The jury has spoken in Florida, acquitting George Zimmerman of all state murder and manslaughter charges arising out of the shooting death of Trayvon Martin. It was a prosecution that should never have been brought: That was the judgment of the veteran police officers who first investigated it and concluded that Zimmerman had acted in self-defense. But because it was brought, we have seen the severe weaknesses of the case against Zimmerman: the absence of intent to commit murder, and the utter dearth of evidence that Zimmerman is a racist or that racism played any part in the tragic death of Martin, a 17-year-old African American.
The lack of racist indicia was why, in a reprehensible touch, the New York Times felt compelled to invent a new category for Zimmerman — “white Hispanic.” For the Left, racism is America’s unredeemable sin, the driver of the American narrative. And when the narrative collides with contradictory facts, it is the facts that must give way. Contorting the facts beyond recognition was essential to creating the climate that resulted in murder charges.
In that endeavor, the brazenly political Obama Justice Department was a significant contributor. Attorney General Eric Holder traveled to Florida to fan the flames at a joint appearance with infamous race-hustler Al Sharpton. His minions in Justice’s “Community Relations Service,” under the guise of “peacekeeping,” helped promote anti-Zimmerman rallies.
Now all eyes are again on Holder. Over a year ago, with Sharpton by his side, he raised the specter of a federal civil-rights prosecution. This thumb on the scale goes far in explaining why Governor Rick Scott decided, despite the judgment of the police, to appoint a special prosecutor to bring a murder case — under a state procedure that avoided review by a grand jury. Now that a trial jury has finally reviewed and rejected the state case, the question is whether Holder’s department will bring the long-threatened civil-rights case.
To do so would be such a patent triumph of interest-group politics over facts and law that we doubt even Holder would stoop to it. The state prosecution was woefully insufficient, but it would be a slam-dunk compared to a federal civil-rights case. Zimmerman’s claim of self-defense, richly supported by the evidence at the Florida trial, would be no less compelling in federal court. That, however, is not the half of it.
A civil-rights prosecution would require proof beyond a reasonable doubt that Zimmerman used force against Martin because of Martin’s race and because he wanted to prevent Martin from attaining some benefit specified in federal law. There is no evidence that Zimmerman is a racist, much less that racism prompted him to use force against Martin. Moreover, Zimmerman and Martin had their confrontation in an entirely intrastate context, and it cannot be plausibly contended that Zimmerman was trying to prevent Martin from, say, attending school, seeking employment, serving on a jury, applying for a federal program, or even going to a restaurant, hotel, or movie — none of the activities the civil-rights statutes strain to federalize.

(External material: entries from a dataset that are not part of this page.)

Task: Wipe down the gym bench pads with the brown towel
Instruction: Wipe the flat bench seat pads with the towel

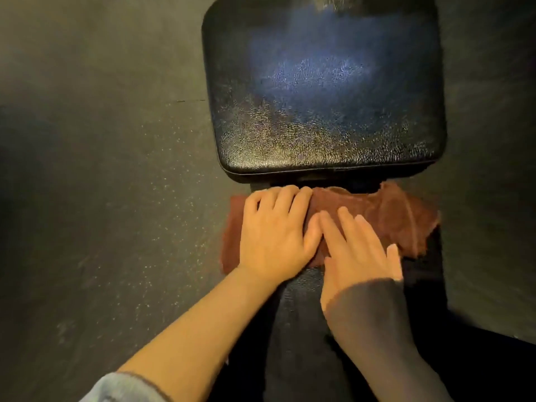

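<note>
Two hands flat on the brown terry towel (pixel 374 216): left hand (pixel 275 236) and right hand (pixel 359 253), fingers spread, press it across the near black vinyl bench pad (pixel 301 314). Far glossy black seat pad (pixel 322 91) glistens, possibly wiped; near pad seems mostly left. Dark speckled rubber floor (pixel 116 198) surrounds, dimly lit.

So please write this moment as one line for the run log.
left hand: flat on towel | right hand: flat on towel | towel: across near pad | far pad: bare, shiny

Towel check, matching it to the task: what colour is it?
Reddish brown towel, clearest in the head view.
</note>
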`<state>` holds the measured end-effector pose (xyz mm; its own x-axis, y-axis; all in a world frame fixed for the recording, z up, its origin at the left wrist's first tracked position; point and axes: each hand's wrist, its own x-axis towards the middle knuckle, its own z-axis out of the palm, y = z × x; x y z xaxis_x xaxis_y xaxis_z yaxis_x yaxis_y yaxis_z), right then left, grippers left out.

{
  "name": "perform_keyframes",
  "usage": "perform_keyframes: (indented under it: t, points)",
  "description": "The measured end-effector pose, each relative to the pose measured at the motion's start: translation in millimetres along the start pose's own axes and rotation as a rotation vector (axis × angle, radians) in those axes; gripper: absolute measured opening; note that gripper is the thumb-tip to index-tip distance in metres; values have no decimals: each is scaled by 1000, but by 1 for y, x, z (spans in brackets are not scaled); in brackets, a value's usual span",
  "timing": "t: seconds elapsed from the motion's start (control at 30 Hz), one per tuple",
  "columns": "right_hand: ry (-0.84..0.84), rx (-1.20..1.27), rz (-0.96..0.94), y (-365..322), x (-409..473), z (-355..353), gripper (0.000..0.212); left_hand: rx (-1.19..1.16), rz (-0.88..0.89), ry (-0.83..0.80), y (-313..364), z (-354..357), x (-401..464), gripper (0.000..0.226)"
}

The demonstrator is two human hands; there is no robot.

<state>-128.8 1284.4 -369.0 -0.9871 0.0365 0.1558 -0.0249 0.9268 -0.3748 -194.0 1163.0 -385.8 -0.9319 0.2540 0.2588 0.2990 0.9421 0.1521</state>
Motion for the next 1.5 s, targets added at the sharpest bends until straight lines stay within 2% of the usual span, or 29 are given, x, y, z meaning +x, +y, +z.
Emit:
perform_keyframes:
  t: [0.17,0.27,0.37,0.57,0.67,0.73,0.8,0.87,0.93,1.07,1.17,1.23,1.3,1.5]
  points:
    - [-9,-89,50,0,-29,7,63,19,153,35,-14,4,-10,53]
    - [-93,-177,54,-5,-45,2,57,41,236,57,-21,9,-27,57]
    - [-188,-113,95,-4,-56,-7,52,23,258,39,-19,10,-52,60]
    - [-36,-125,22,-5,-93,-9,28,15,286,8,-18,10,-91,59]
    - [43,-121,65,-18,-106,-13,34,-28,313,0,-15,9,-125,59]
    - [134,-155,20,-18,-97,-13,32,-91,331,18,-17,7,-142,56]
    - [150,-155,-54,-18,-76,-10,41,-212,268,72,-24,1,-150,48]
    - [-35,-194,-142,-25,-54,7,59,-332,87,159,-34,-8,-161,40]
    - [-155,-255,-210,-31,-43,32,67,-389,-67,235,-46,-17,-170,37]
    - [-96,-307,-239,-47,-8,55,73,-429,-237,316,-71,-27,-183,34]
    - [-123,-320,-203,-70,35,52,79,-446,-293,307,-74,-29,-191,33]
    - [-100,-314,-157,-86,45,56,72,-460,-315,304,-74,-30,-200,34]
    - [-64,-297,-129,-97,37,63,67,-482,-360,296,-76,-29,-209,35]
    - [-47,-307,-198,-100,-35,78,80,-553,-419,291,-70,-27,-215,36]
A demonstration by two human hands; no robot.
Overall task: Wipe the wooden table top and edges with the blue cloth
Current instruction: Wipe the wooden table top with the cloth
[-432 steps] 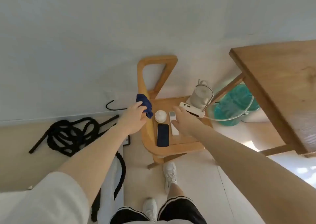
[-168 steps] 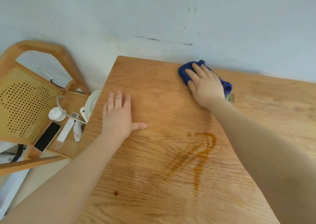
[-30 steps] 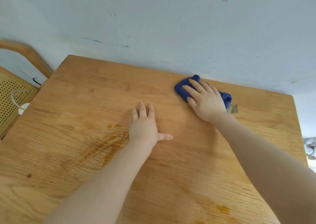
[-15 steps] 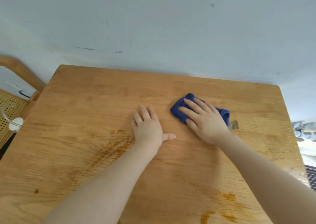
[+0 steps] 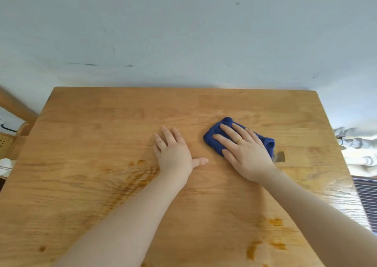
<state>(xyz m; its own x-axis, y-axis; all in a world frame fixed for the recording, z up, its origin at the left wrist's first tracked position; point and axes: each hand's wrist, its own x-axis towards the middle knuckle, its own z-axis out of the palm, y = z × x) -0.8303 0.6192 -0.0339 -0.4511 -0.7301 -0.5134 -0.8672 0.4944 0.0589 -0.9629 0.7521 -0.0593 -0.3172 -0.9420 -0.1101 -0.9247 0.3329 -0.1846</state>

Nor is substantive groundlessness the end of the matter. The constitutional protection against double jeopardy — being prosecuted multiple times for the same offense — ordinarily does not apply when successive prosecutions are brought by different sovereigns. Thus, a state acquittal will not prevent the federal government from bringing a case based on the same charge and the same evidence. But there is an exception. The Supreme Court has explained that this “dual sovereignty” doctrine would not abide a successive federal prosecution where a state, in the earlier case, had acted as a cat’s-paw for the feds.
The exception is not meant to prevent cooperation between federal and state law enforcement. It is meant to stop the federal government from violating the core double-jeopardy right by using its own enormous resources to prosecute only after it has pressured a state to bring a case the state would not otherwise have brought. That appears to be precisely what happened in Florida’s prosecution of George Zimmerman.
We doubt that Eric Holder and his boss, President Obama, want the recriminations and humiliation that actually filing charges would portend. Instead, they want to fuel the narrative of ever-simmering American racism. Holder made that clear in a speech on Monday at Howard University’s Delta Sigma Theta sorority, claiming — in a less overtly offensive tone than in his 2009 “nation of cowards” speech — that the shooting of Martin presented an opportunity “to speak honestly about the complicated and emotionally charged issues that this case has raised.”
There is nothing less honest than exploiting the Martin family’s tragedy, injecting racism where it has no place, and leaving Zimmerman to twist in the legal wind under the guise of vindicating “civil rights.” Nonetheless, the administration wants its narrative, so it will need to keep its base’s passions inflamed.
To do that, Holder merely needs to say the Justice Department is continuing its investigation. That could keep the conversation going for months, at least. Cynical? Sure — but this is the Obama administration.